What you will do -
Going through the material below, please gather all lines with the word "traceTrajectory" in them.

Recorded data -
============================================================

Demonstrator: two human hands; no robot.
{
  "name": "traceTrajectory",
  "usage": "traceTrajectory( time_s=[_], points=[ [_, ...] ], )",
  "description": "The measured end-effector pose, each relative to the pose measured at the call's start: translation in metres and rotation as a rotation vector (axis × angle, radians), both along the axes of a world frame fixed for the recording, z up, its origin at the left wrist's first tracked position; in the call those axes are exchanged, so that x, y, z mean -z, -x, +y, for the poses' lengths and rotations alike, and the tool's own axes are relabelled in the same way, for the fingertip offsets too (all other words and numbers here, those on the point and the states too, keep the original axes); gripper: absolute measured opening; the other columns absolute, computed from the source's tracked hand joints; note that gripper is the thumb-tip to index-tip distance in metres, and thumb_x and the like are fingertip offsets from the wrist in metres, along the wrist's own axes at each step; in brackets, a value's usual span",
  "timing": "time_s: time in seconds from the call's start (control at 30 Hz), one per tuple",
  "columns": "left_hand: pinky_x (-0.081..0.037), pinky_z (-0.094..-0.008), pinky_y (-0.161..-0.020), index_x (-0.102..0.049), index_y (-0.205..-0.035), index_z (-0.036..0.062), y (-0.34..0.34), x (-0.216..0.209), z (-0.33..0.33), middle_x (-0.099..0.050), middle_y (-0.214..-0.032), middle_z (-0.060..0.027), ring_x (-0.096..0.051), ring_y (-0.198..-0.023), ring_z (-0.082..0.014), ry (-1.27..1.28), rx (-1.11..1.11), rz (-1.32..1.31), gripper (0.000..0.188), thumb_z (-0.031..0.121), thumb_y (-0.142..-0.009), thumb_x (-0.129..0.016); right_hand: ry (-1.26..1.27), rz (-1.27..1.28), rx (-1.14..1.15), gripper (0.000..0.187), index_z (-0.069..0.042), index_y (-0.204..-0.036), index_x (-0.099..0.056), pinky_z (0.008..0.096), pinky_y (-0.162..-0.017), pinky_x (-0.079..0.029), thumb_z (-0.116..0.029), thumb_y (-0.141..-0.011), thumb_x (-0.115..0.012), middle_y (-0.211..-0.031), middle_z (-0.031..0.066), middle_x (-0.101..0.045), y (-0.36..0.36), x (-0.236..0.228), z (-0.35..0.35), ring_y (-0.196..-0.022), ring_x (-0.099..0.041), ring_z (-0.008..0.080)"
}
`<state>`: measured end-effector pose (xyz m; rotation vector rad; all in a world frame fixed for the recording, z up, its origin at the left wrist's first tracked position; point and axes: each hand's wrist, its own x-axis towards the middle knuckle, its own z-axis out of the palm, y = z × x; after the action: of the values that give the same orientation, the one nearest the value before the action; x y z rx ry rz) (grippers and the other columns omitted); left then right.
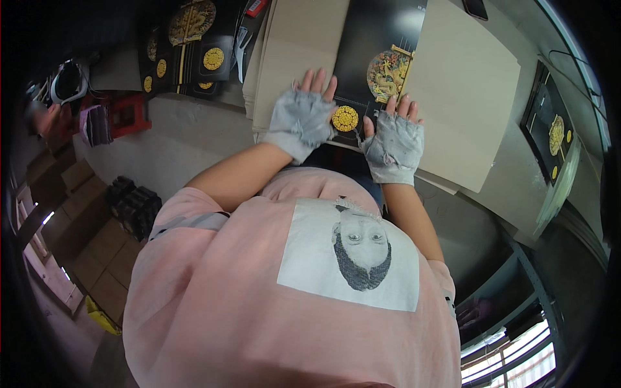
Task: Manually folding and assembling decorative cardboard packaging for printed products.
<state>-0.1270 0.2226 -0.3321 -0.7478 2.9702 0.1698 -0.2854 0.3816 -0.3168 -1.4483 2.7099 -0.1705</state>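
A black printed sheet (381, 26) with a colourful round emblem and a smaller gold medallion lies in front of me, over beige board. My left hand (301, 119), in a grey fingerless glove, lies flat at the sheet's left edge, its fingers apart and partly on the bare beige board (291, 48) there. Flat on the sheet's lower right part is my right hand (393, 142), gloved the same way, fingers spread just below the round emblem. Neither hand grips anything. More beige board (462, 97) extends to the right of the sheet.
Black and gold printed pieces (217, 42) are piled at the left, beside a white-handled tool (242, 55). More printed pieces (548, 126) lie at the far right. A dark phone (475, 8) rests at the top. A red stool (129, 111) stands on the left.
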Motion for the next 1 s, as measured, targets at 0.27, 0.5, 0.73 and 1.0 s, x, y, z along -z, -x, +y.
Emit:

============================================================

Completed exercise -
  "name": "traceTrajectory",
  "usage": "traceTrajectory( time_s=[_], points=[ [_, ...] ], )",

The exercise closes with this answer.